А что такого, сказала она себе, вертя большой непослушный руль и до боли в глазах вглядываясь в освещенное фарами каменистое дно заросшей колючим кустарником ложбины. Что я такого сделала? Сказано было: от машины ни на шаг. Вот она я, вот машина — что не так? Сказано было: жди зеленую ракету, — я и жду. Никто ведь не говорил, что по ходу ожидания мне нельзя сидеть за рулем и потихонечку ехать, правда?
Не доезжая до гребня, она выключила фары. В небе горел прожектор полной луны; почитать газетку при таком освещении вряд ли удалось бы, но светлая лента дороги впереди машины была видна превосходно, и Даша, переключив передачу, поехала быстрее.

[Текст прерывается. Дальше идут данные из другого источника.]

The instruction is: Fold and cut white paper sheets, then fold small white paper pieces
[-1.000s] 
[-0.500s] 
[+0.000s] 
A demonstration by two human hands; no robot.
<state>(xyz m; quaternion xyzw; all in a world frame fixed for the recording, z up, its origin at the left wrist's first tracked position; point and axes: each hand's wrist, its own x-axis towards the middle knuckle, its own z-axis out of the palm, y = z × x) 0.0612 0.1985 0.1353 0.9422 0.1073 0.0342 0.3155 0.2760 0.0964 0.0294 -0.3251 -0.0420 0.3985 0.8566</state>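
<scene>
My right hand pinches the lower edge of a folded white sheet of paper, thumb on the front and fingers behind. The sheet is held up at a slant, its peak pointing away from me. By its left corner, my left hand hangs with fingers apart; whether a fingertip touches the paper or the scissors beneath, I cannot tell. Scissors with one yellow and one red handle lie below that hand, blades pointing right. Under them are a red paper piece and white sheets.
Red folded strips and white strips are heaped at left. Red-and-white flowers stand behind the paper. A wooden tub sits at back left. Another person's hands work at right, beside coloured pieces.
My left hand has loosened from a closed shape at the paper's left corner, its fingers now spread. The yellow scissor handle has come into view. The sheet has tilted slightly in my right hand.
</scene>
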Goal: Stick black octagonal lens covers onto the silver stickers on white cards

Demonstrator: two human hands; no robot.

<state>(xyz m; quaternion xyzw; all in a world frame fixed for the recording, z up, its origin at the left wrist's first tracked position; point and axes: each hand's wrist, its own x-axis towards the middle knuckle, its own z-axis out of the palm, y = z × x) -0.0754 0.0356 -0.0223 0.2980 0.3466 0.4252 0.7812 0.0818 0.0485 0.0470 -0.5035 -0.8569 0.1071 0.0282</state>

Перевалив гребень, она поняла, что шансов дождаться зеленой ракеты на деле еще меньше, чем ей казалось минуту назад. Над поселком лениво качались подсвеченные оранжевым пламенем дымы, в темноте, скрещиваясь и чуть ли не переплетаясь, носились светящиеся пунктиры трассирующих пуль. Даша заметила короткую неяркую вспышку, над тростниковыми крышами вспухло новое облако дыма, а мгновением позже в уши толкнулся тугой громовой раскат очередного взрыва.
— Мамочка, — жалобно сказала Дарья Алексеевна Быкова, переключаясь на четвертую передачу.
Хлопая дырявым тентом и волоча за собой посеребренное луной облако пыли, тупорылый армейский «мак» мчался вниз по склону холма. Приблизившись к палатке КПП на въезде в поселок, Даша едва преодолела желание зажмуриться, но, вопреки ее ожиданиям, никто не выскочил ей наперерез из темноты, паля из автомата по кабине.
Въехав в поселок, она была вынуждена снова включить фары, чтобы не заплутать в путанице лунного света и глубоких черных теней и не закончить путь, врезавшись во что-нибудь массивное. С выбором направления проблем не предвиделось. Роман не обманул, говоря, что местонахождение «парадного подъезда» Даша определит без труда: «подъезд» был там, где Быков, а Быков — там, где стреляли.
Фары выхватили из темноты небольшую группу солдат, бежавших впереди в попутном направлении. Один из них тащил под мышкой длинную трубу противотанкового гранатомета. Услышав позади себя хриплое рычание мощного мотора, «бурундуки» обернулись, посторонились, давая дорогу, и замахали руками — просили подбросить, торопясь поспеть к месту событий раньше, чем кончится увеселение. Эти ребята, в особенности тот, который с гранатометом, очень не понравились Даше, поскольку все навешенное на них железо предназначалось для ее драгоценного супруга. Сунув руку под сиденье, где стоял обнаруженный Романом Даниловичем ящик, она достала гранату, вынула, на пару секунд бросив руль, чеку и, поравнявшись с голосующими «бурундуками», выбросила гранату в открытое окно. Темнота позади грузовика озарилась оранжевой вспышкой, от грохота заложило уши; боковое зеркало слева от Даши вдруг сорвалось с кронштейна и, обогнав машину, улетело куда-то во мрак, по крыше кабины что-то лязгнуло, и что-то лохматое, дымящееся, упав с ночного неба на дорогу перед грузовиком, в мгновение ока исчезло под колесами.